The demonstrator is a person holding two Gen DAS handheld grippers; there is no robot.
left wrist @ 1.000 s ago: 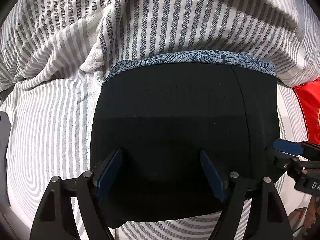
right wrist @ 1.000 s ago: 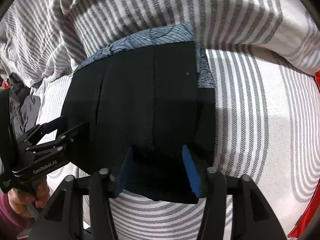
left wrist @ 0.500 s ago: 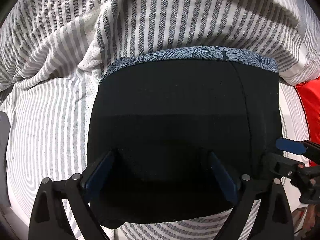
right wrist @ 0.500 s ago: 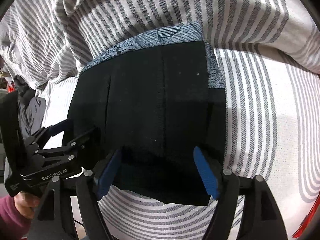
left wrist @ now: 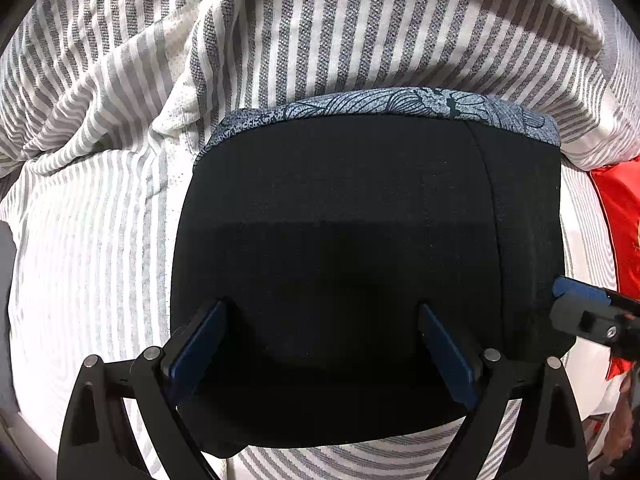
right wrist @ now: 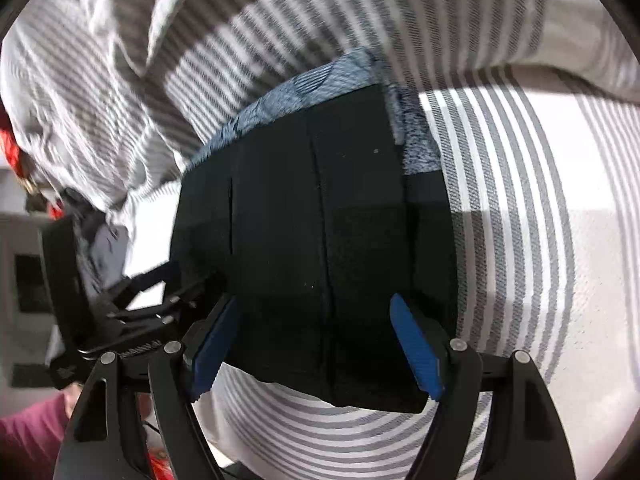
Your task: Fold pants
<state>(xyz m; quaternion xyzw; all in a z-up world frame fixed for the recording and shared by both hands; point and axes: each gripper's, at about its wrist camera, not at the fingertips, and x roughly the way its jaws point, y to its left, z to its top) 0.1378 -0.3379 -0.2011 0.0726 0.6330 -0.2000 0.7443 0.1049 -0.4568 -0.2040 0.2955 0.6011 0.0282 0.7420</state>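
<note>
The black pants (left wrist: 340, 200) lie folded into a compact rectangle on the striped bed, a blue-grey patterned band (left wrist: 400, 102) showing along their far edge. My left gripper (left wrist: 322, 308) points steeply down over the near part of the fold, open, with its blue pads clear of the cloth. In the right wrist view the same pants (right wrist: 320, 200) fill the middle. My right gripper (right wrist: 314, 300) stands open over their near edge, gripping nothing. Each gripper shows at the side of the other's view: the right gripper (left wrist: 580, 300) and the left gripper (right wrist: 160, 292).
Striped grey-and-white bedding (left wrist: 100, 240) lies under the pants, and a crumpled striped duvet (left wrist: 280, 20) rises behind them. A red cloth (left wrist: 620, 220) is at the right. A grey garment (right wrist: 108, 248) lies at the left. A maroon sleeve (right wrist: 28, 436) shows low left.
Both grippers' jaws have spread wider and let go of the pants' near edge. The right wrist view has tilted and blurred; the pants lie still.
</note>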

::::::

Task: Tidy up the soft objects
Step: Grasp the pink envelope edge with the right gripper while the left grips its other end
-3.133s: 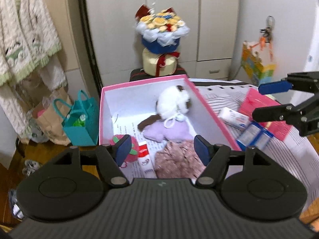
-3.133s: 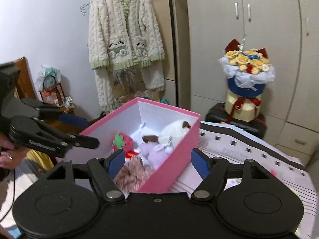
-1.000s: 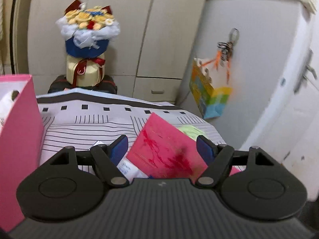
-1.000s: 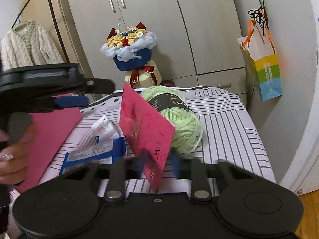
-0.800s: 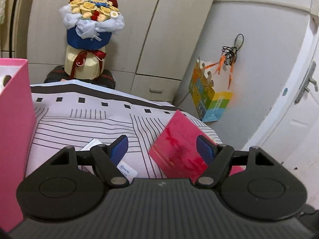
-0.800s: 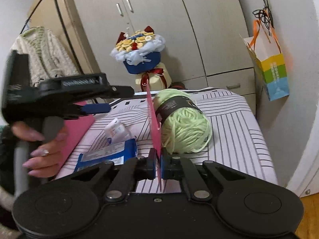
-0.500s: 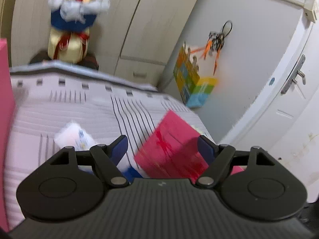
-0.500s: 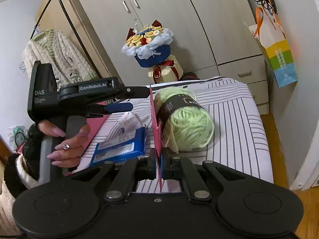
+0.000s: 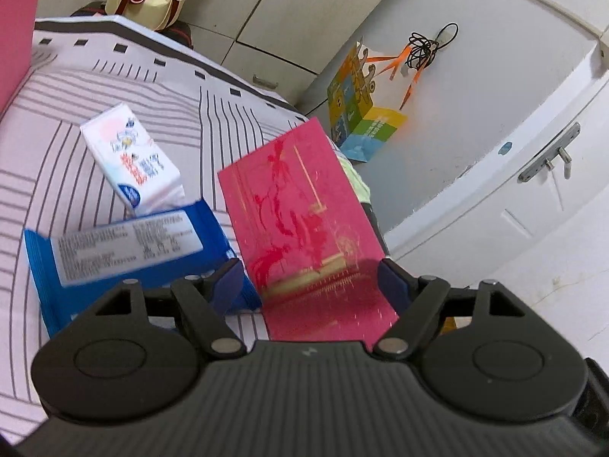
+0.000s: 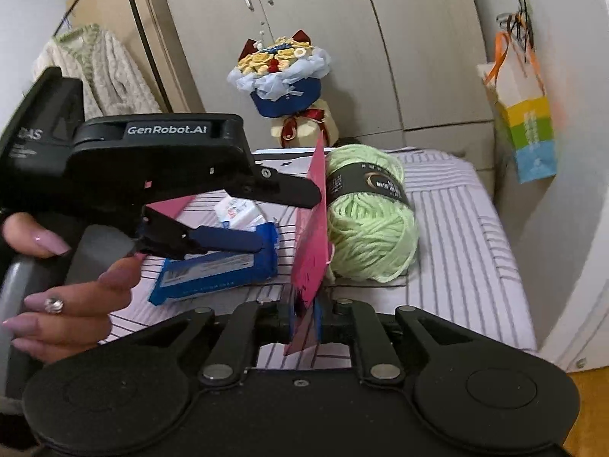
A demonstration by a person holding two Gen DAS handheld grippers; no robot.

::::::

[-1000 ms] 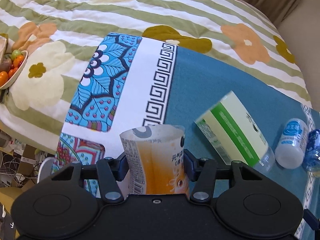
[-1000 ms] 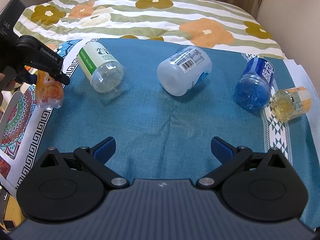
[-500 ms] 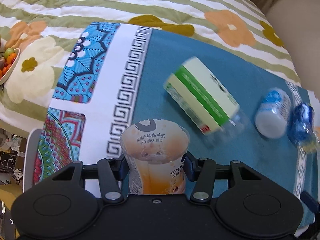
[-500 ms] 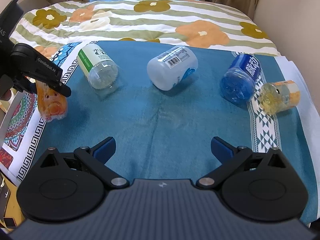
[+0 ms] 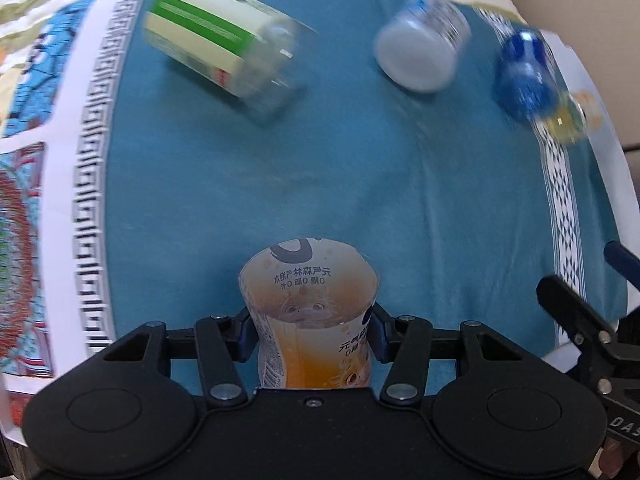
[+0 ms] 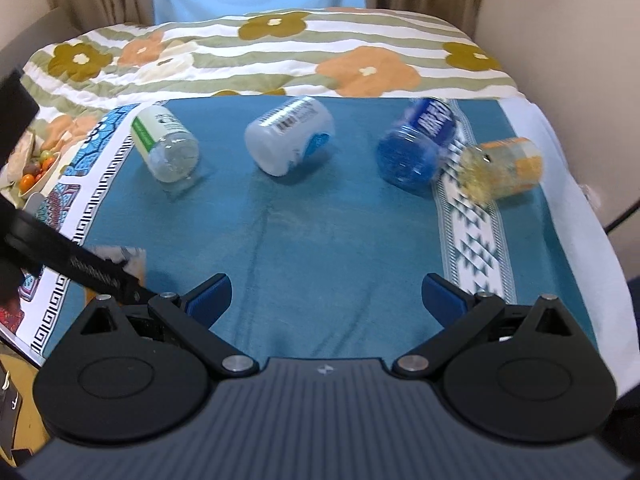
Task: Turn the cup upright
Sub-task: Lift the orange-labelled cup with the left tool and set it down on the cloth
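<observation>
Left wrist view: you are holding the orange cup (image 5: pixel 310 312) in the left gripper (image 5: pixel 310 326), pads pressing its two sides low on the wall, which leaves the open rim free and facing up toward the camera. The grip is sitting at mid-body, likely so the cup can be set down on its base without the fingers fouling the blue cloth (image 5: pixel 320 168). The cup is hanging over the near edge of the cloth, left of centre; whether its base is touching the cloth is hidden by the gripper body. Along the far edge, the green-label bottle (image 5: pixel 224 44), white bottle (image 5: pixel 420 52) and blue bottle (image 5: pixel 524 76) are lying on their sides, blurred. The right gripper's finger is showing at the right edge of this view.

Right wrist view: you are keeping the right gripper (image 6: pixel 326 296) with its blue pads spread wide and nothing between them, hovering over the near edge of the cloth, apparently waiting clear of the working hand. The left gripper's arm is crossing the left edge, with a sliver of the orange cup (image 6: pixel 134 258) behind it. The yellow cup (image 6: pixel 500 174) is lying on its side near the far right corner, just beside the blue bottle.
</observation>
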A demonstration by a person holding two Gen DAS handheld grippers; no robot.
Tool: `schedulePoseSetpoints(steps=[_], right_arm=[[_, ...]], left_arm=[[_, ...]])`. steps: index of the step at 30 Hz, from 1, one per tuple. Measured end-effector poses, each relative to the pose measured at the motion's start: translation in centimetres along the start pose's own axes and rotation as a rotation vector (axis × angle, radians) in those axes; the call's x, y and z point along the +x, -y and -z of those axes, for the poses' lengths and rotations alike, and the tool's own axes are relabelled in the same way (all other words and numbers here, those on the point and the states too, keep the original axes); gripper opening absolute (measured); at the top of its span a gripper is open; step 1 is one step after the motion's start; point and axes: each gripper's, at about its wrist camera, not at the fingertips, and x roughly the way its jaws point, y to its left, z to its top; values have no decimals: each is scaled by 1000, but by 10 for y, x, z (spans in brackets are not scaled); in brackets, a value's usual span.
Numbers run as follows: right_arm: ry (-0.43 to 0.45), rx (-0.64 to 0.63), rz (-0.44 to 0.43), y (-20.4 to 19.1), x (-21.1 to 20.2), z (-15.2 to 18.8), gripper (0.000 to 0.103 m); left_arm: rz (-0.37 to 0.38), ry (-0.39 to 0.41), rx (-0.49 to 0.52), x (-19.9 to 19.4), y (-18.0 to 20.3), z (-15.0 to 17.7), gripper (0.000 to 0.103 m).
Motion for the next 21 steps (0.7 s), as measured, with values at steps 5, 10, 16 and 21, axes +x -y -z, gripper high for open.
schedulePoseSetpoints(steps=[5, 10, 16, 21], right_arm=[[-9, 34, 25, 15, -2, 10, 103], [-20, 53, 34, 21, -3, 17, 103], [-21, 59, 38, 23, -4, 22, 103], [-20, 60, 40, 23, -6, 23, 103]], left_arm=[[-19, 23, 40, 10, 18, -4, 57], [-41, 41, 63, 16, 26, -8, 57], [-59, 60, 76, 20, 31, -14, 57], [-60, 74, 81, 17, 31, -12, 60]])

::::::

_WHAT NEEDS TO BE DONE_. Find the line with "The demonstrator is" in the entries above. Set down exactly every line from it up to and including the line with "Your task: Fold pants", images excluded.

_YOUR SOLUTION_.
The demonstrator is a person holding two Gen DAS handheld grippers; there is no robot.
left wrist @ 1.000 s ago: 
right wrist @ 1.000 s ago: 
left wrist @ 0.500 s ago: 
right wrist @ 0.500 s ago: 
left wrist @ now: 
right wrist @ now: 
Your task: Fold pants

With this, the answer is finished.